ドイツ軍は、オランダを英国との戦争で緩衝地帯としたため、対戦車のための溝が海岸沿いに5.5キロほど掘られ、また海岸地域に住む住人は強制退去させられました。平和宮からV2ロケットもロンドンに向けて飛ばされました。これに応じた連合国軍は、V2ロケットが飛ばされた地域を爆撃し、多くのオランダ市民が犠牲になりました。

ハーグ歴史博物館(Haags Historisch Museum)
現代のハーグ市の広がり
赤いマークが住宅のある地域

ドイツ軍侵攻、ハーグ地域での様子

歩みを進めていくと、突然部屋の展示は第二次世界大戦時のものに。1940年オランダは、ドイツ軍のロッテルダム爆撃後に降伏、それ以降オランダは1945年5月5日までドイツ軍の占領下となります。

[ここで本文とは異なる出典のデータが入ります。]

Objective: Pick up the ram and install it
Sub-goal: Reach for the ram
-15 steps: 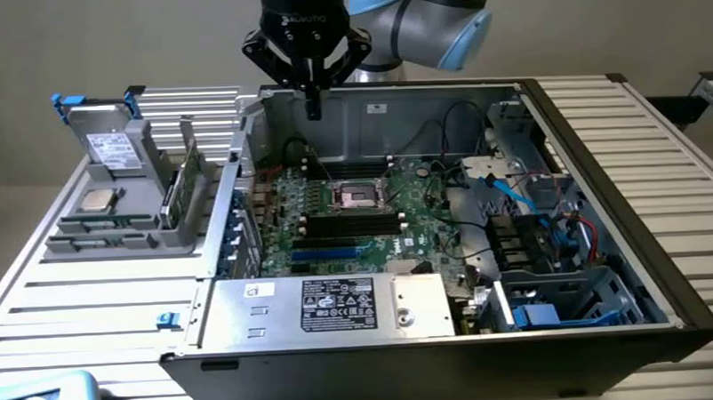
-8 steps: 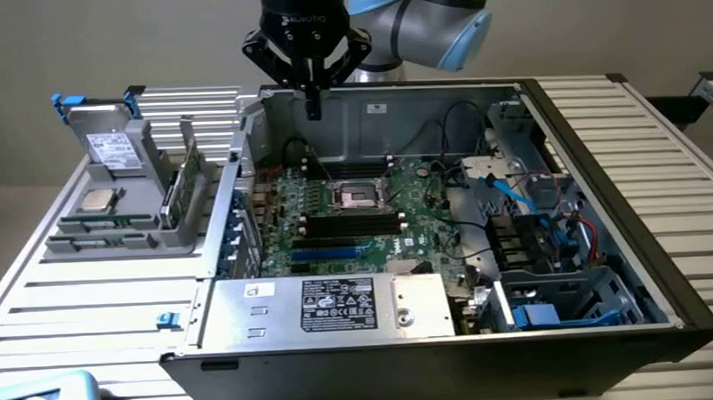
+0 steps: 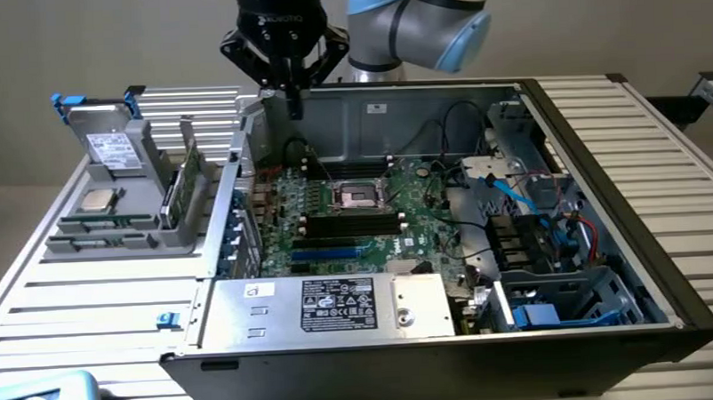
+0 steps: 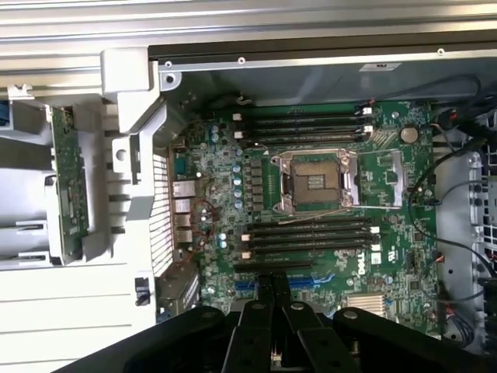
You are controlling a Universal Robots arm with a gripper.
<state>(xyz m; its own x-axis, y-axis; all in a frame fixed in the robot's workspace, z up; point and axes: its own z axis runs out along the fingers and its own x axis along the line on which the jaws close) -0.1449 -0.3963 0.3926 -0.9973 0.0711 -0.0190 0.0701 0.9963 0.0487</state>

ハーグ歴史博物館(Haags Historisch Museum)展示物、ドイツの占領
ハーグ歴史博物館展示物 (c) Haags Historisch Museum

ドイツの占領は正式には1940年5月17日に始まり、アルトゥル・ザイス=インクヴァルトは国家弁務官として派遣され、過酷な収奪とレジスタンスやユダヤ人に対する弾圧を行いました。

ユダヤ人迫害

当時オランダで暮らしていたユダヤ人は14万人、そのうち11万以上がオランダ国外の絶滅収容所や強制収容所へと移送されました。『アンネの日記』のアンネ・フランクもオランダから(ヴェステルボルク通過収容所を経て)移送されたうちの一人です。ハーグでは11,000人のユダヤ人が捕まり、500人のみが生き延びました。
ドイツ軍のオランダの侵攻により、オランダに生活するユダヤ人の自由がだんだん失われていきます。1941年1月には、映画館への出入りを禁止、同年5月末から公園、プールの利用も禁止。1942年には、黄色いバッジの着用が義務付けられました。

一般市民の暮らし
戦争中、オランダ人はこれまでの生活を続けていましたが、市民はドイツ軍の占領に対して、レジスタンスの活動も活発化します。生活必需品は不足し、パン、バター、肉など配給制となりました。展示室には、その当時のチケットも展示されています。